11.3 Notice of Termination.
Any notice of Termination pursuant to Section 11.1 due to a breach shall be delivered in a writing (the “Termination Notice”) expressing intention to exercise a right under Section 11.1(b) or 11.1(c), as applicable, and specifying the representations, warranties, covenants or agreements contained herein of which the other party is allegedly in breach.
ARTICLE
12
INDEMNIFICATION
12.1 Survival.
The representations and warranties made in this Agreement shall survive until the earlier of (i) a period of six (6) months following the Closing Date or (ii) December 15, 2013. No claim may be made for the breach of a representation or warranty made in this Agreement unless notice of such claim has been delivered to the breaching party prior to the expiration of the representation or warranty.

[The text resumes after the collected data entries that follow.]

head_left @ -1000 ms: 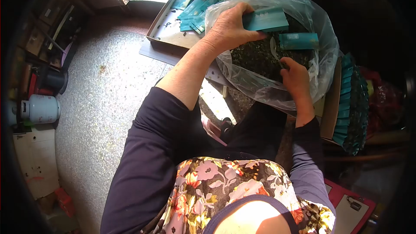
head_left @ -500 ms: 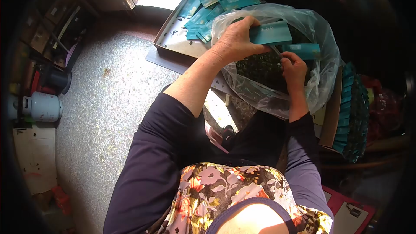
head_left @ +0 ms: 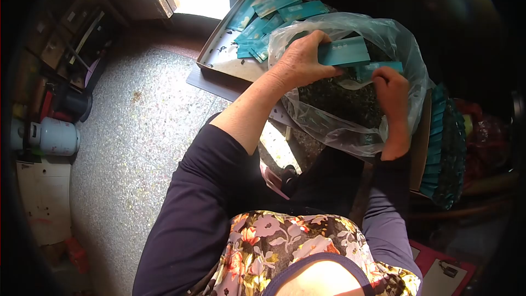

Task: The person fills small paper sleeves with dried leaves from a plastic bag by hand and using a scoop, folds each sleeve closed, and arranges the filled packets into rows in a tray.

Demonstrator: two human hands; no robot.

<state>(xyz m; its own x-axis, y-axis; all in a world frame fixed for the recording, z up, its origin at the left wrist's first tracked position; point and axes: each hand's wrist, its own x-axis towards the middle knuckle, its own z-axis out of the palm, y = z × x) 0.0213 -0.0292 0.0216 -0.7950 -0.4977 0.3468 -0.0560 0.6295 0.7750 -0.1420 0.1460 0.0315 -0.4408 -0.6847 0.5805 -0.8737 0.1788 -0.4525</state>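
Note:
My left hand is closed on a teal packet, with thumb and fingers at its left end, above a clear plastic bag. Inside the bag lies a heap of dark, leaf-like loose material. To the right, my right hand is closed on what looks like a spoon, its pale, slightly blurred end pointing left over the heap. Behind that hand lies another teal packet on the contents, partly covered by the fingers.
A shallow cardboard box holds several teal packets and dark crumbs at the upper left. On the right, a row of upright teal packets stands in another box. A gas cylinder is on the far left of the speckled floor.
My right hand has moved right and slightly down, drawing the spoon away from the packet's lower edge. My left hand keeps the packet at nearly the same spot.

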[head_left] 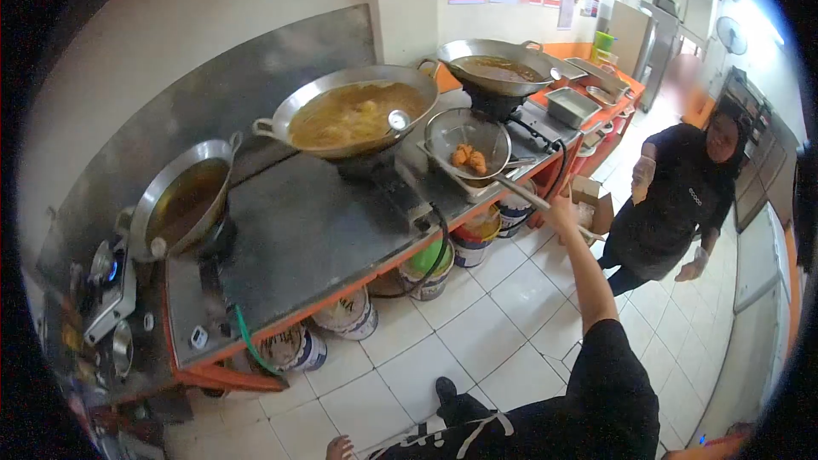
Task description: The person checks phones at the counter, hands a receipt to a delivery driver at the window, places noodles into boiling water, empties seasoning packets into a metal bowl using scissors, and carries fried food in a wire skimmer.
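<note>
My right hand (561, 217) is wrapped around the long handle of a wire mesh strainer (445, 129). A few pieces of browned fried food (469, 158) lie in its bowl. The strainer is above a metal tray (477, 192) at the front edge of the counter, between two woks. Down at the bottom edge of the view hangs my left hand (340, 447), only partly visible, with fingers apart and nothing seen in them.
A wok of bubbling oil (358, 115) with a dial thermometer stands mid-counter. Another wok (498, 68) is behind it, and a third wok (183, 200) sits left. Tubs (426, 268) stand beneath the counter (315, 221). A gloved co-worker (682, 196) stands at right.
</note>
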The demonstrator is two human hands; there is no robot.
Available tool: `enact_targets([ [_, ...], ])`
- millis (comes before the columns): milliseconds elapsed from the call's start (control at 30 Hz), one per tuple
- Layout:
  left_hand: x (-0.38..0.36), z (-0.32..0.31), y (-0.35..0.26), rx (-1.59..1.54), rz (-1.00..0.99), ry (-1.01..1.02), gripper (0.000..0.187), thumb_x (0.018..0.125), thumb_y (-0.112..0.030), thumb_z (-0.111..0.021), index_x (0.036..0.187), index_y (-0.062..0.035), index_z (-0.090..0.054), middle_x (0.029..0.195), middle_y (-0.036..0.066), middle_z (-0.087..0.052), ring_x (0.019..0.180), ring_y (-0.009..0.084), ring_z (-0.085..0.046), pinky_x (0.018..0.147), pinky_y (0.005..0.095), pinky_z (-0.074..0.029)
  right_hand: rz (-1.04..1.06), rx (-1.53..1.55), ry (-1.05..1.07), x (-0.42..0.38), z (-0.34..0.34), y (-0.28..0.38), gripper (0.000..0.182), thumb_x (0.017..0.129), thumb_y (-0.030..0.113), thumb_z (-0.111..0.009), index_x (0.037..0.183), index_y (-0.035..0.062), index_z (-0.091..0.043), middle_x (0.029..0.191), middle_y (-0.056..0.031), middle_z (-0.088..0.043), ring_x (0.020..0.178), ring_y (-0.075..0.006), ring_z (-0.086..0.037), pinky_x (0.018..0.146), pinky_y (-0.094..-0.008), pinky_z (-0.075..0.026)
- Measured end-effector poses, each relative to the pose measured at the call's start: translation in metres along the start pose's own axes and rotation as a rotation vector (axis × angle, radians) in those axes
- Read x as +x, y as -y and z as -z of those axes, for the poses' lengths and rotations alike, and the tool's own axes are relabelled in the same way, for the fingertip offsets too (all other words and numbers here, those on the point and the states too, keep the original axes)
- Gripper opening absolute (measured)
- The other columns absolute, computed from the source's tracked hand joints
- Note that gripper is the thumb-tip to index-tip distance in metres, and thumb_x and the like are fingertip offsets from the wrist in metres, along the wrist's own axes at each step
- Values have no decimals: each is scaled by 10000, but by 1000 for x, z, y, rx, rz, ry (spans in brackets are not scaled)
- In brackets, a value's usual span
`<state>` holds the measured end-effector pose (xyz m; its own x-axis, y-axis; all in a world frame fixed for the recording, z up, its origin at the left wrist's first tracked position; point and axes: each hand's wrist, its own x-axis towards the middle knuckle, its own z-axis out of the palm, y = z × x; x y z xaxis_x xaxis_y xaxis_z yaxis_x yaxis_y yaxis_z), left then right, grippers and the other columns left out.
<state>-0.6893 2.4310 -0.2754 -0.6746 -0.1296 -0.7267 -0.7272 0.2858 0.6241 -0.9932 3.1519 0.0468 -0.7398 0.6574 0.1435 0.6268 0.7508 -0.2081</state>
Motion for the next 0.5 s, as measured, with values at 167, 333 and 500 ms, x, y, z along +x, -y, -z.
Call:
enact_targets([
  [167,-100,17,92,-354,58,-184,442,873,-332,-546,1250,-122,-457,1200,78,-508,1080,213,-509,907,381,-373,96,11,-93,-77,45,-33,240,682,161,-658,876,20,-670,833,-213,-650,813,-342,-648,693,-430,-519],
  [333,-277,12,285,-837,220,-426,505,863,-338,-570,1298,-126,-426,1275,90,-470,1141,228,-482,959,401,-344,312,-12,-205,-204,48,-77,262,685,196,-656,853,-3,-636,833,-212,-642,788,-372,-629,664,-453,-497],
  [500,-448,-15,448,-1376,175,-602,572,853,-343,-593,1346,-130,-395,1350,102,-432,1203,243,-455,1010,422,-314,467,-21,-52,-344,-34,-109,293,675,233,-676,836,1,-601,869,-204,-605,843,-373,-591,736,-451,-486],
])
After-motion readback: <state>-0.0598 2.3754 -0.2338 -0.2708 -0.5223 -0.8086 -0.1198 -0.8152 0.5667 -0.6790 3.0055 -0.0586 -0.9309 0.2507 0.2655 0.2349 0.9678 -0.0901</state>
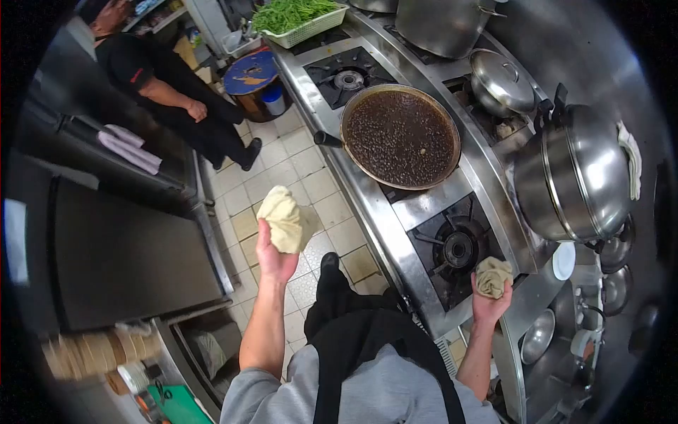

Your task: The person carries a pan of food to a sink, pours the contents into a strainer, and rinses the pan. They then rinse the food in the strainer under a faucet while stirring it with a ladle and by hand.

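My left hand [280, 260] holds a bunched cream cloth [286, 218] over the tiled floor, left of the stove. A crumpled greyish-beige cloth [493, 277] is in my right hand [489, 305], at the right edge of the front burner [458, 247]. Ahead, between the two hands, a wide pan [400, 137] of dark brown bubbling liquid sits on the stove. Its black handle [328, 139] points left. Neither hand touches the pan.
A person in black [162, 85] stands at the upper left. Greens fill a basket [307, 31] at the stove's far end. Large steel pots [575, 173] and a lidded pan [503, 81] line the right. A green board [178, 404] lies at the lower left.
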The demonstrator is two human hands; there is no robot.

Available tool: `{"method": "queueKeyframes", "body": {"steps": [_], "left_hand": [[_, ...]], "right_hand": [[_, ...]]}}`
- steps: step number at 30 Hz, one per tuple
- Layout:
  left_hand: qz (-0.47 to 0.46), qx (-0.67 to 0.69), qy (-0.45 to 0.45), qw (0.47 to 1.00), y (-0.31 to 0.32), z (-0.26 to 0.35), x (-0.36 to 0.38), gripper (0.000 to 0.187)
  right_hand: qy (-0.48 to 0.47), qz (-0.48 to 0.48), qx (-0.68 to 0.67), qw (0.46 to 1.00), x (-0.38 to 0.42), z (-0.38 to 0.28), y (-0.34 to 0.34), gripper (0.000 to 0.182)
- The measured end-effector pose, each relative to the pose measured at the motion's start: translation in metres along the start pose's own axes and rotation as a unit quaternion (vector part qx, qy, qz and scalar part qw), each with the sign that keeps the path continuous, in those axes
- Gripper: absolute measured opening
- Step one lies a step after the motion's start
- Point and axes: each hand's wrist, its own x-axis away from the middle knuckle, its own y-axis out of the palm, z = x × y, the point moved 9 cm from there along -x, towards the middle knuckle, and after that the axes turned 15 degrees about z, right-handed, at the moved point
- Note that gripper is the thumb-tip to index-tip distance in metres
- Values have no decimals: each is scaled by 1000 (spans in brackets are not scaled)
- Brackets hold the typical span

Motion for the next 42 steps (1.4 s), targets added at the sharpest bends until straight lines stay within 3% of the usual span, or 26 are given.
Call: {"method": "queueKeyframes", "body": {"steps": [2,3,5,9,10,11,13,14,15,17,18,19,21,22,24,29,35,37,42], "left_hand": [[3,-12,7,1000,8,-31,1,64],[-30,-9,22,999,21,17,-93,61],[-23,-21,23,999,37,3,-113,61],[-48,-57,-19,997,69,-41,-168,57],[-32,-96,7,995,72,-44,-178,60],[-38,-99,-7,994,79,-53,-183,60],[32,-174,159,971,92,-31,-186,72],[40,-170,174,969,98,-29,-186,82],[32,-174,167,970,100,-35,-188,82],[69,-249,251,933,98,-30,-187,79],[80,-255,270,925,99,-30,-186,69],[76,-257,276,923,100,-29,-187,69],[86,-229,129,961,85,-43,-194,55],[93,-230,145,958,80,-36,-190,55],[95,-85,41,991,69,-43,-185,51],[74,-63,62,993,66,-49,-181,57],[211,-171,239,932,89,-35,-206,40],[221,-207,265,915,95,-32,-215,38],[219,-248,258,908,99,-20,-246,35]], "right_hand": [[-25,46,3,999,26,-21,-22,53],[-40,20,-18,999,-3,55,37,53],[-87,-68,87,990,15,68,48,52],[-191,14,266,945,51,82,78,56],[-193,15,286,939,55,81,75,57],[-201,28,283,937,59,78,72,57],[-185,78,217,955,60,74,59,55],[-160,82,167,969,60,74,56,54],[-165,90,161,969,61,70,50,54],[-143,120,27,982,53,68,29,53],[-141,87,-4,986,47,66,25,51],[-138,85,-11,987,41,65,16,51],[-144,132,-91,977,30,60,-6,47],[-143,120,-89,978,30,59,1,45],[-130,113,-104,979,21,58,-2,47],[-109,91,-102,985,-20,46,10,48],[-86,29,4,996,-65,40,57,45],[-96,61,35,993,-74,43,74,44],[-74,58,59,994,-91,64,120,43]]}}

12.2 Indemnification and Payment of Damages by Sellers.
Sellers will indemnify and hold harmless Buyer and its representatives, stockholders, controlling persons and Affiliates (collectively, the “Indemnified Persons”) for, and will pay to such Indemnified Persons the amount of, any loss, liability, claim, damage expense (including out-of-pocket costs of investigation and defense and reasonable attorneys’ fees), whether or not involving a third-party claim (collectively, “Damages”), arising, directly or indirectly, from or in connection with (a) any breach of a representation or warranty made by Sellers in this Agreement, (b) any breach of any covenant or obligation of Sellers in this Agreement or (c) any demand (for payment or otherwise) from any third party resulting from Sellers’ actions or any services provided or debt incurred prior to the Closing Date. The maximum liability of Sellers for any Damages shall not exceed the Escrow Amount (the “Indemnification Cap”). Any indemnification obligations of Sellers to Buyer or its Indemnified Persons shall be first paid from the Escrow Account.
12.3 Indemnification and Payment of Damages by Buyer.
Buyer will indemnify and hold harmless Sellers and its Indemnified Persons for, and will pay to such Indemnified Persons the amount of, any Damages (up to the Indemnification Cap) arising, directly or indirectly, from or in connection with (a) any breach of a representation or warranty made by Buyer in this Agreement; or (b) any breach of any covenant or obligation of Buyer in this Agreement.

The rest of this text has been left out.